04 Aug How an ORA-01102 Error Drove Me Nuts in a 19c Environment and How It Was Fixed
This blog post is part rant and part on how I was able to fix an issue in the second instance that was failing with ORA-01102: cannot mount database in EXCLUSIVE mode when trying to start it up.
Yesterday a teamate mentioned to me that when he was trying to bring up the second instance, in a 2 node 19.10 RAC environment, he was not able to and it was failing with the error ORA-01102.

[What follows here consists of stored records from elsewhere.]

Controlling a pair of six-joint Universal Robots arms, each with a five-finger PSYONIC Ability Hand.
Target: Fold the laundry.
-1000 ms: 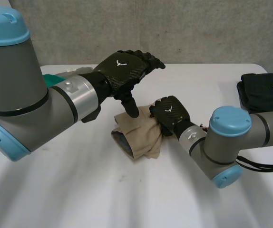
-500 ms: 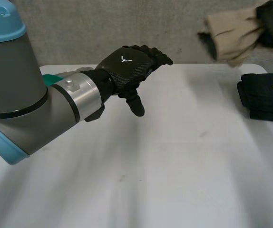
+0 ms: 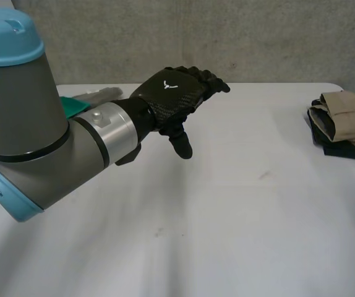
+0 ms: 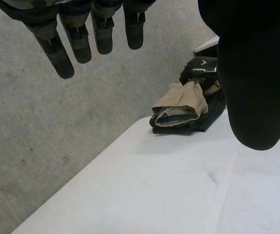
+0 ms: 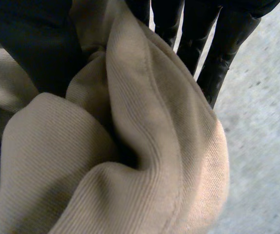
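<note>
Left hand (image 3: 176, 99): white Y-ish logo on its back, fingers straight, holding nothing, above the table (image 3: 227, 223). Right hand (image 4: 202, 65): thumb and fingers pinch the beige garment (image 3: 349, 113). The garment sits on the dark folded stack (image 3: 350, 151) at the table's right edge; 0.5 s ago it was airborne.

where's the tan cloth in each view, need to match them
Head view: tan cloth at the table's right edge, on the dark pile.
Left wrist view: beyond the left hand, on the dark pile, right hand on it.
Right wrist view: tan cloth pinched between the right hand's thumb and fingers.
Landmark: the dark pile, head and left wrist views.
</note>
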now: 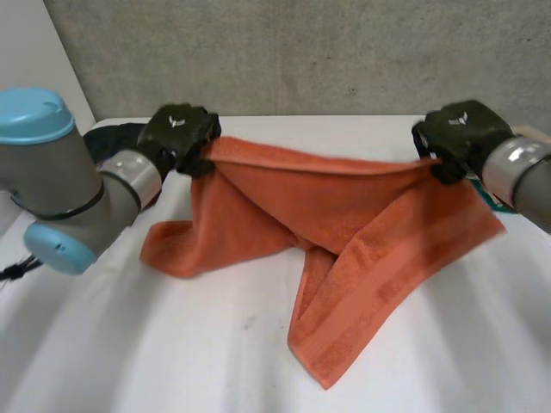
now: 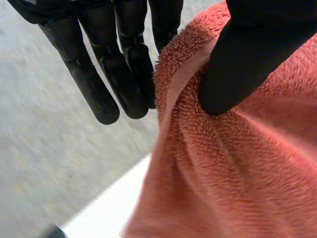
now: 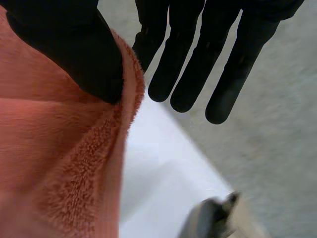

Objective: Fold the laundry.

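Note:
An orange towel (image 1: 344, 215) hangs stretched between my two hands at the far side of the table. Its lower part trails down onto the table in loose folds, one long flap reaching toward the front. My left hand (image 1: 178, 133) holds the towel's left top corner. In the left wrist view the thumb (image 2: 237, 64) presses the towel (image 2: 237, 173) against the nearest finger. My right hand (image 1: 461, 133) holds the right top corner. In the right wrist view its thumb (image 3: 74, 49) pinches the towel's edge (image 3: 59, 163), while the other fingers stay straight beside it.
The white table (image 1: 172, 344) runs forward from the towel, with a grey wall (image 1: 301, 52) just behind its far edge. A small green-edged object (image 1: 495, 200) lies under my right forearm at the table's right side.

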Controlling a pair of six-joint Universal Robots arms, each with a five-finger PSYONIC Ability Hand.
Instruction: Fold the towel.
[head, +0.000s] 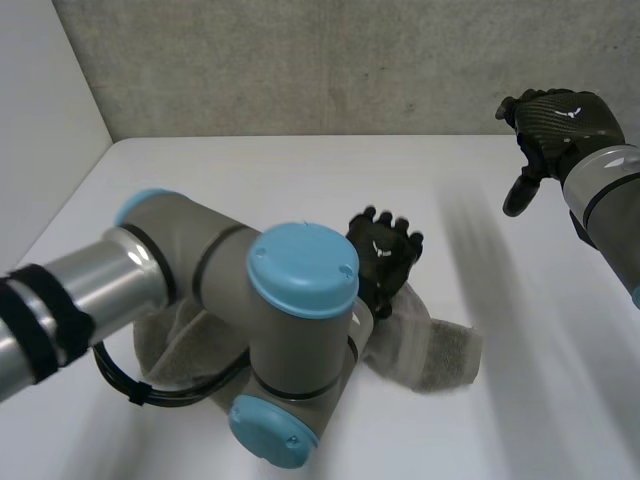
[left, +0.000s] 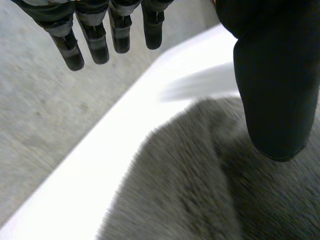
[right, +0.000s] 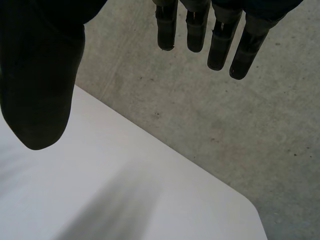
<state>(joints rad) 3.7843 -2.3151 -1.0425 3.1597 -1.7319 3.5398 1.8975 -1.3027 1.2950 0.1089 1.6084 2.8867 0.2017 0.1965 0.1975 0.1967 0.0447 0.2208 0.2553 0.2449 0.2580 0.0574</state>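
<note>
The grey towel (head: 435, 350) is seen lying crumpled on the white table (head: 300, 170), below the left hand (head: 385, 255) and partly hidden by the left arm (head: 290, 330). In the left wrist view its fingers (left: 95, 42) are held straight and released, with nothing grasped. The towel is spread under the thumb and palm, short of the fingertips, though whether it is touched cannot be told. The right hand (head: 560, 120) is held raised, well apart from the towel, its fingers (right: 220, 42) loosely extended and empty above the table.

left robot hand (head: 385, 252) splayed, right robot hand (head: 563, 118) relaxed
</note>
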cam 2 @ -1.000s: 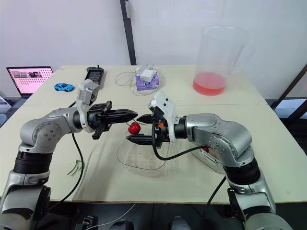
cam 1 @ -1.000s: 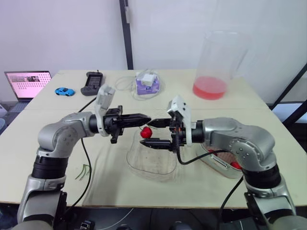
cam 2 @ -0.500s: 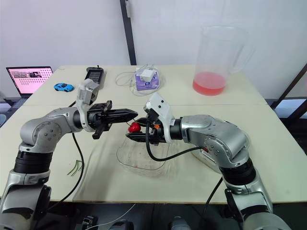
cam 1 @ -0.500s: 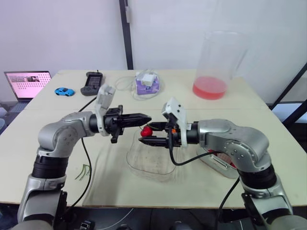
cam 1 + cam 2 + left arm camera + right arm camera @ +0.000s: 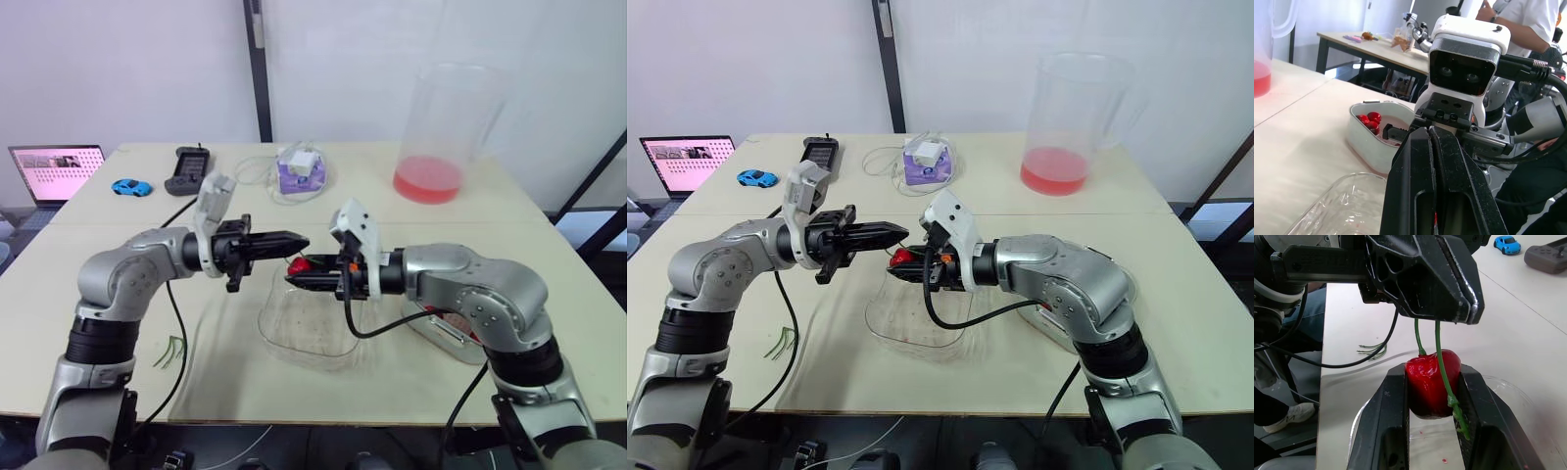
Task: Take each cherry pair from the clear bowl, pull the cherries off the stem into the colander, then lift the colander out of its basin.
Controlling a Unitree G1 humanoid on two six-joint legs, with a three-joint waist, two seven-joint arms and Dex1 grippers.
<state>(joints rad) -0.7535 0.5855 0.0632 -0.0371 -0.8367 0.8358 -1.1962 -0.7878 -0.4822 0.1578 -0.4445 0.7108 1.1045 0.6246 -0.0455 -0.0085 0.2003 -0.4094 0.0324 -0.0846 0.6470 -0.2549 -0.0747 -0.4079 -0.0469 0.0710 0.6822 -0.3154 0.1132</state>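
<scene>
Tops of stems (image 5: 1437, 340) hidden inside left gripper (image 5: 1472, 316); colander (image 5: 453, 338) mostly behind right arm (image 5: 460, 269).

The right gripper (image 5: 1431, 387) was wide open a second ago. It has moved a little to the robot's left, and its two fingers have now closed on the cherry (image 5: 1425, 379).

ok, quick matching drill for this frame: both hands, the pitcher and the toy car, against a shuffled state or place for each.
1. left hand
2. right hand
3. pitcher
4. toy car

A. beside the laptop
B. shut on the cherry fruit
C. shut on the stems
D. pink liquid in the bottom

Pairs: 1-C, 2-B, 3-D, 4-A
</scene>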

[oracle@hostname1 ~]$ srvctl start database -db TESTDB PRCR-1079 : Failed to start resource ora.testdb.db CRS-5017: The resource action "ora.testdb.db start" encountered the following error: ORA-01102: cannot mount database in EXCLUSIVE mode . For details refer to "(:CLSN00107:)" in "/u01/app/grid/diag/crs/hostname2/crs/trace/crsd_oraagent_oracle.trc". CRS-2674: Start of 'ora.testdb.db' on 'hostname2' failed CRS-2632: There are no more servers to try to place resource 'ora.testdb.db' on that would satisfy its placement policy
Immediately I asked him to verify the parameter cluster_database and make sure that the value was equal to TRUE. After verifying the value, yes this was the case.

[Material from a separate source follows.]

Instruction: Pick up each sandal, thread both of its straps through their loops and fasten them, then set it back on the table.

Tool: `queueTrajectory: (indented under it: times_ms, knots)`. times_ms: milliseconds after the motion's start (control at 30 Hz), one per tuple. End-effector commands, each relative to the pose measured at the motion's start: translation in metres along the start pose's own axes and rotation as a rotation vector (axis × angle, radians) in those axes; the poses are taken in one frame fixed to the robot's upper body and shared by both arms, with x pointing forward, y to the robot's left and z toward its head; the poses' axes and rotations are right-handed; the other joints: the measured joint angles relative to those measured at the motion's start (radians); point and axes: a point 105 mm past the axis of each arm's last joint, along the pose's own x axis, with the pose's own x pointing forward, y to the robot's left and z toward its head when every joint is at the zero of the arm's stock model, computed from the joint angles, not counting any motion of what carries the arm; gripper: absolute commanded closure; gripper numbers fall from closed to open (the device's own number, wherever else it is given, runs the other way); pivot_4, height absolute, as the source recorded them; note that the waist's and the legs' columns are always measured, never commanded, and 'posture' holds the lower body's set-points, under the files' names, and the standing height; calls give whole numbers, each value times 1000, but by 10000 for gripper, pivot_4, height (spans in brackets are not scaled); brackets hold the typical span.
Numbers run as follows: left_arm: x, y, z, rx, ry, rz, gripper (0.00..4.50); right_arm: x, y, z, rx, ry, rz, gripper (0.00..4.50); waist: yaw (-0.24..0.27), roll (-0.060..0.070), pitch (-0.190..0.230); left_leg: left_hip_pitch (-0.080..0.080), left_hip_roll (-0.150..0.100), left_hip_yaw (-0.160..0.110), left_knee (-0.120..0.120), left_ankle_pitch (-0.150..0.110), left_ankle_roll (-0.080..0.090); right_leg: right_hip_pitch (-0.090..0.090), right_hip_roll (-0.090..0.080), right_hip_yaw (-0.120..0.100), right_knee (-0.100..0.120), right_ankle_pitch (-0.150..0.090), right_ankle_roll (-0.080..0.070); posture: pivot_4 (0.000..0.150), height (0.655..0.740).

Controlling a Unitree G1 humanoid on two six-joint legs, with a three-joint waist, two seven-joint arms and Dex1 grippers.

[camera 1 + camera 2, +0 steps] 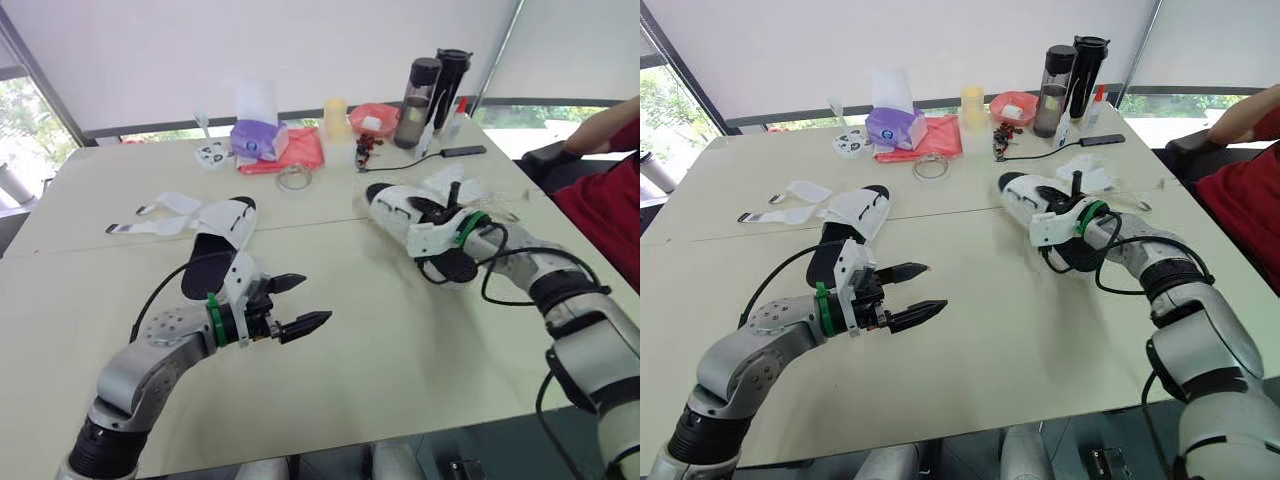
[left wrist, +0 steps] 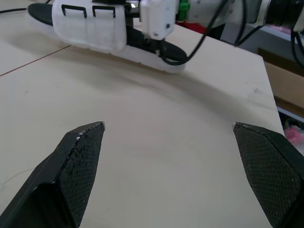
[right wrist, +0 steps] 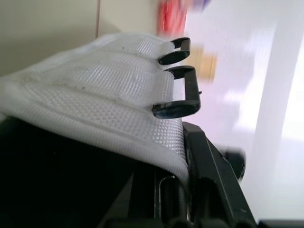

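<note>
Right-hand sandal (image 1: 395, 215) lies on the counter (image 1: 400, 350) in my head views, toe pointing away from me, with the right end effector (image 1: 440, 215) set down on its white upper. The left-hand sandal (image 1: 225, 225) lies well apart from it on the other side. Its black footbed is showing and its two white straps (image 1: 150, 225) are spread flat and unfastened on the counter. My left end effector (image 1: 316, 300) hovers over bare counter between the two sandals, spread open and holding nothing. Along the far edge I see a purple tissue pack (image 1: 258, 138) on a red cloth (image 1: 295, 152) and two dark bottles (image 1: 420, 88). Any print on them is too small for me to read. A person's red sleeve (image 1: 610, 200) comes in at the right edge.

From the left wrist, the two black fingers (image 2: 80, 161) stand wide apart above the counter. Beyond them lies the right-hand sandal, with the right end effector on top of it.

From the right wrist, I'm close against that sandal's white mesh panel (image 3: 95, 95). Two black loops (image 3: 183, 92) stick out from its edge, both empty. One black finger (image 3: 209, 166) lies flat against the outside of the mesh, and I read the right end effector as closed on this panel. No brand mark shows on the mesh.
</note>
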Motion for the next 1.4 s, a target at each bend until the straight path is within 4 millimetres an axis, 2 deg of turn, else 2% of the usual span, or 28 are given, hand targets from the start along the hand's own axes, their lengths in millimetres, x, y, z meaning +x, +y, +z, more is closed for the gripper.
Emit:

SQL> show parameter cluster_database NAME TYPE VALUE ------------------------------------ ----------- ------------------------------ cluster_database boolean TRUE cluster_database_instances integer 2
So my next train of thought is that the instances were using a different parameter file, so I asked him to remove all the init.ora/spfiles in $ORACLE_HOME/dbs belonging to TESTDB. Once those were removed recreate the spfile from a backup I had made previously, and make sure that the srvctl config was pointing to the ASM parameter file.
SQL>create spfile='+DATAC1/TESTDB/spfileTESTDB.ora' from pfile='/tmp/pfile.ora'; File created. [oracle@hostname1 ~]$ srvctl modify database -db TESTDB -spfile '+DATAC1/TESTDB/spfileTESTDB.ora'; [oracle@hostname1 ~]$ srvctl config database -db TESTDB -a | grep Spfile Spfile: +DATAC1/TESTDB/spfileTESTDB.ora
But even after doing this, the ORA-01102 error still appeared. My next trick in the bag was that there were semaphores or shared memory in the second node still present that were not allowing the instance to come up. So I asked him to check and remove any that were present.
One thing to note on this command is that I had sourced the TESTDB2 environment and it is the only one running on that ORACLE_HOME.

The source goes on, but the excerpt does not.